この記事は、小説『ペンギンは空を見上げる』の感想です。若干のネタバレがありますので、本を読まれる予定のある方は、先に本をお読みいただいた方が新鮮な驚きと感動が得られるのではないかと思います。
ペンギンは空を見上げる 感想
ある方が新聞の書評を見て読んで、面白かったからと薦めてくださった本です。
本の題材として、私にとっては全く馴染みのない、「風船ロケット」というものが出てきます。これは、ペットボトルロケットのように、個人で作れるロケットなのですが(正確にはロケットではないらしいですが)、動力が水を吹き出すペットボトルではなく、風船の浮力です。
それで、高度は大気圏まで達するそうです。
風船がそんな想像を絶する高度まで上がれるものだとは、驚きです。
主人公は小学生ながら、将来はNASAかJAXAでロケットの製作に携わりたいという明確な目標を持って努力しています。そして、インターネットを使えば打ち上げに成功した人のデータが手に入るところを、あえて必要最小限の情報しか収集せずに、自分の力で試行錯誤をしながら風船ロケットを打ち上げていきます。
本に隠された謎(ネタバレ注意)
ここが、ネタバレになってしまうのですが、この小説にはある仕掛けがあります。
勘の良い方はすぐに気がつくのかもしれませんが、私は、第1部の間は全く気にせずに読み進めてしまいました(小説は2部構成になっています)。

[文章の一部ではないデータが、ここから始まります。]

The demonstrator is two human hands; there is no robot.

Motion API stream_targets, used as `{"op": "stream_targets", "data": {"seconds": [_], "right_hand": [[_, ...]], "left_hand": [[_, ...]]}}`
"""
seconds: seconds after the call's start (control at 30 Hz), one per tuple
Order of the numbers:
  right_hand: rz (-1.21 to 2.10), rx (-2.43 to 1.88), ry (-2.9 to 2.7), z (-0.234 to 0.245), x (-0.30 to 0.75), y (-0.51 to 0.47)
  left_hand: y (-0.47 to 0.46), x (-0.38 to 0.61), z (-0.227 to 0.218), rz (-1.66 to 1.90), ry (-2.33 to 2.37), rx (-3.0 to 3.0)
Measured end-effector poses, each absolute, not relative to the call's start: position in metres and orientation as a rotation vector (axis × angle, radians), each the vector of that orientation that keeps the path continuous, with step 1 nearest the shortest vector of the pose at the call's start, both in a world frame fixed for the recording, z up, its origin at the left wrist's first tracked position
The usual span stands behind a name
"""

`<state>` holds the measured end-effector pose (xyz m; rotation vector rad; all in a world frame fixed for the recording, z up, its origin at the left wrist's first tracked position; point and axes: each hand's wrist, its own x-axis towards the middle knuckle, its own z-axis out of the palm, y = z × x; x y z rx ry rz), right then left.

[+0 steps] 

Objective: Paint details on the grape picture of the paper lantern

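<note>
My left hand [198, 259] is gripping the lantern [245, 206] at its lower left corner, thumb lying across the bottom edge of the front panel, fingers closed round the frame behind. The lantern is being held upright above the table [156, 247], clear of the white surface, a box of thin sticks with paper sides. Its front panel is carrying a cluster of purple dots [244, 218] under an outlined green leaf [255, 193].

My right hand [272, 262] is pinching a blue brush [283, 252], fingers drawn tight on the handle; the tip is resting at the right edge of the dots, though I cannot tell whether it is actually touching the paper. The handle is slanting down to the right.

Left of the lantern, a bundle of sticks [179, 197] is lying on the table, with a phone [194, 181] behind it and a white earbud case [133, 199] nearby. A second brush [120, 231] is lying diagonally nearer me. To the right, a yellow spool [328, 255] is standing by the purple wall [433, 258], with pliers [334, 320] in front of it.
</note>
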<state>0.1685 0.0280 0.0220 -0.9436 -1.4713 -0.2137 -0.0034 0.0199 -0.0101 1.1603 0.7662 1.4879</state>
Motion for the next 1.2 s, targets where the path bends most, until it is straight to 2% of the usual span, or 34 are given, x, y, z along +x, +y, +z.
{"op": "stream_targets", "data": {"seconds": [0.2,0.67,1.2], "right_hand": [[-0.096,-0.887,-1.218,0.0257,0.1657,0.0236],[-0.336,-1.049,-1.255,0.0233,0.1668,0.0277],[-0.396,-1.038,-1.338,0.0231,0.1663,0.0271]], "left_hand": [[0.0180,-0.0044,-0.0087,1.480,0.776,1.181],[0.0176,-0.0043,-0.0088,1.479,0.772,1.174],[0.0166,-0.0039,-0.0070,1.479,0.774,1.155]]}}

第2部で種明かしがあります。それはおそらく、主人公が周囲から距離を置かれ、孤独に生きざるを得なくなった理由でもあります。
第2部を読んだうえで、もう一度第1部を読み返してみると、節々の言動に感じられた不自然さの理由が分かるようになっています。
文字だからこそなんですよね。これができるのは。私は映像作品を見るのも好きなのですが、こういう作品に触れると、やっぱり文字はいいよなと思います。